Now that prices have recovered, people are asking me about capital gains taxes again. There are a lot of myths out there on this topic.

 

The most common myth is that you have to buy another home of equal or greater value in order to avoid paying capital gains taxes. The second is that you must be at least 55 in order to avoid capital gains tax. The third myth is that your capital gains tax will be figured on your equity (sales price minus mortgage balance). None of these are true. Some of them WERE true prior to May 7, 1997, before the tax law changed.

 

Under current tax law, most of the time you can sell your primary residence and avoid capital gains taxes on up to $250,000 of gain if you are single, and $500,000 if you are married.
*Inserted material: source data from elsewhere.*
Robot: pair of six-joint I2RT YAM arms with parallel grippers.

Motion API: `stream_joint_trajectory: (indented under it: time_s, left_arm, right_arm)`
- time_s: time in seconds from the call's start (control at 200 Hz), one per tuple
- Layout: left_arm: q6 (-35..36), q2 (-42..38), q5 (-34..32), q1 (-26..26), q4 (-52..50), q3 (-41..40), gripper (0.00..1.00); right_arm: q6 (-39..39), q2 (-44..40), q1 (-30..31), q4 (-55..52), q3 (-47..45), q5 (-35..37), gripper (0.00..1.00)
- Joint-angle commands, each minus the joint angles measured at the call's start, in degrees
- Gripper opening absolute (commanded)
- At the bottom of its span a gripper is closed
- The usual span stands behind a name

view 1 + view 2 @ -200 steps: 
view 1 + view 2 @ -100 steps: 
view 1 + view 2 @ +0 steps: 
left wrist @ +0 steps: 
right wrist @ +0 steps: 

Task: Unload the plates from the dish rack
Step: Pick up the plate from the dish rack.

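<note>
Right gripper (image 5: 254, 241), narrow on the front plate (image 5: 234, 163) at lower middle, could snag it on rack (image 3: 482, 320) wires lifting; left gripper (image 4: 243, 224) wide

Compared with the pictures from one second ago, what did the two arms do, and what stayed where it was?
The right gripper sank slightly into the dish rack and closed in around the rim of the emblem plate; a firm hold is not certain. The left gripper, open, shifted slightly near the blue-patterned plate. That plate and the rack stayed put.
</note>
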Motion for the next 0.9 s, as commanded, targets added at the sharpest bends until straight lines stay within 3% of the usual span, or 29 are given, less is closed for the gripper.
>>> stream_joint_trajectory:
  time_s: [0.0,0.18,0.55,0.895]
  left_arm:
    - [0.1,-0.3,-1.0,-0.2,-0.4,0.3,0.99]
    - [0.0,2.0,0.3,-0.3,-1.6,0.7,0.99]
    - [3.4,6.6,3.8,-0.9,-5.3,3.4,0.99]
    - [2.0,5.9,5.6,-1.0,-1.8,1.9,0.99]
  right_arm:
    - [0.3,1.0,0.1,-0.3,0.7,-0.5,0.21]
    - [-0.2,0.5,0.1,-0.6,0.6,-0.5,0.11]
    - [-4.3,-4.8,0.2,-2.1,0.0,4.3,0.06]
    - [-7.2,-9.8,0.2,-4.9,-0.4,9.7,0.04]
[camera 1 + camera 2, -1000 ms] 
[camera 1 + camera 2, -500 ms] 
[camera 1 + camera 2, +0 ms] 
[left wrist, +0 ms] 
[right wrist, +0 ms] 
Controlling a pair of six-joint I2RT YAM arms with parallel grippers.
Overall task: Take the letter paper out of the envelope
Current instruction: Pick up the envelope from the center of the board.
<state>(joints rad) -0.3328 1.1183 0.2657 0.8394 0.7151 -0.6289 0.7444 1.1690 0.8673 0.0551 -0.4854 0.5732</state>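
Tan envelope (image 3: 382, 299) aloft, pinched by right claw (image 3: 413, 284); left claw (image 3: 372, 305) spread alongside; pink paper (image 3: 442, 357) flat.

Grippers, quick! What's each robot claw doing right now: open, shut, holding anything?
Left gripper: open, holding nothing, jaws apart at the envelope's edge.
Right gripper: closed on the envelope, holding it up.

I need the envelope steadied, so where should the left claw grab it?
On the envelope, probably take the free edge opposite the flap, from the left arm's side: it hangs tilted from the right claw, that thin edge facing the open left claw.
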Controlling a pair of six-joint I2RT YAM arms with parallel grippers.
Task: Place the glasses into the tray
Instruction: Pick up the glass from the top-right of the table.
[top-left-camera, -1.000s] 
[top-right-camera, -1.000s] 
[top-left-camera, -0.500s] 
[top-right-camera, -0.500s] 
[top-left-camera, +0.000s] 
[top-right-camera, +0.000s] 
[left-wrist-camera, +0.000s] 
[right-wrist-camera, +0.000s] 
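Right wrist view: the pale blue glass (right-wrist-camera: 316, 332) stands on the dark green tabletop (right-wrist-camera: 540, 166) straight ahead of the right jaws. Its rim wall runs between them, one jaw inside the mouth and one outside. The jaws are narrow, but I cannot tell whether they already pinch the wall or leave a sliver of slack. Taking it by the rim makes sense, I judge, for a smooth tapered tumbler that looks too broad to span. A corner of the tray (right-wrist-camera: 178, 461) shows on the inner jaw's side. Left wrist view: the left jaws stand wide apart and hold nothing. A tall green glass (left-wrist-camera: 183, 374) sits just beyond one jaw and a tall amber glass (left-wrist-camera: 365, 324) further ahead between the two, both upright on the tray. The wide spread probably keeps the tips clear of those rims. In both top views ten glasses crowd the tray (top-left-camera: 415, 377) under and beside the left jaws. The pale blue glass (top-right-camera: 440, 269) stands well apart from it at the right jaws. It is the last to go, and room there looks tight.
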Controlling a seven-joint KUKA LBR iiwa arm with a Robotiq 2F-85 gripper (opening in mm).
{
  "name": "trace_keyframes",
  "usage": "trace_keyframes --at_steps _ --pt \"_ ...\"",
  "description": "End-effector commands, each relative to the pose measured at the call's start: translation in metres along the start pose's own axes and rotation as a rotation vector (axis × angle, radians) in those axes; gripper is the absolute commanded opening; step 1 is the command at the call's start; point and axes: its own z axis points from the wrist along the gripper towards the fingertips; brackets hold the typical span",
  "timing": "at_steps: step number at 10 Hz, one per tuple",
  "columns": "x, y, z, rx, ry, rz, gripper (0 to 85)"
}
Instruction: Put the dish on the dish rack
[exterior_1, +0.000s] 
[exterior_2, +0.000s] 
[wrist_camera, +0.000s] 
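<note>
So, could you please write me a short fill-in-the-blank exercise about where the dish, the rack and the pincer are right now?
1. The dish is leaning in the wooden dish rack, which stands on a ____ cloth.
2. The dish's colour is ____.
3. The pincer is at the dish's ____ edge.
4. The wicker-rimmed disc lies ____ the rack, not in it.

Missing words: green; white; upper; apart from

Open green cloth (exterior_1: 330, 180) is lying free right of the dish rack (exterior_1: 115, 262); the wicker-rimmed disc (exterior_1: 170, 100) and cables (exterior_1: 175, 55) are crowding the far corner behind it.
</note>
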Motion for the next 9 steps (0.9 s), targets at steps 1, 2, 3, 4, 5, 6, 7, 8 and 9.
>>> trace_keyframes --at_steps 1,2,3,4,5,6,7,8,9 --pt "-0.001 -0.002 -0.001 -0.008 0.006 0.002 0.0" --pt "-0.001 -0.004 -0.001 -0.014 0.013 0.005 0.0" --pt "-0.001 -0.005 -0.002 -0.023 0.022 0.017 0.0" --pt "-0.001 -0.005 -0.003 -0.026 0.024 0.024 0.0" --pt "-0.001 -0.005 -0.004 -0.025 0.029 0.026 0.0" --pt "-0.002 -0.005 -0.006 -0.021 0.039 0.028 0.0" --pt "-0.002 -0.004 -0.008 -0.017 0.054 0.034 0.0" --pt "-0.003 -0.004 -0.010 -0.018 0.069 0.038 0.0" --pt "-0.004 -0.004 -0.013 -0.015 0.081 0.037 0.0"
If you have lived in your home for at least two out of the past five years, this will qualify as your primary residence. It doesn’t matter if you are buying another home or not, it doesn’t matter how old you are, and it doesn’t matter if you are currently living in the home.

 

“Gain” is defined as your profit on the transaction, not your equity. Gain is sales price minus selling expenses minus purchase price minus buying expenses minus improvements.  Your buying and selling expenses are your closings costs, inspections, commissions, etc. Improvements are anything that you’ve done to upgrade the home. This does not include what you’ve done to maintain it, only capital improvements. So putting in a pool is an improvement, painting the exterior is usually not (unless you painted it in order to sell it, then it could be argued that it was a “selling expense”).

 

THIS IS GENERAL INFO. SEE A TAX EXPERT FOR SPECIFICS TO YOUR SITUATION.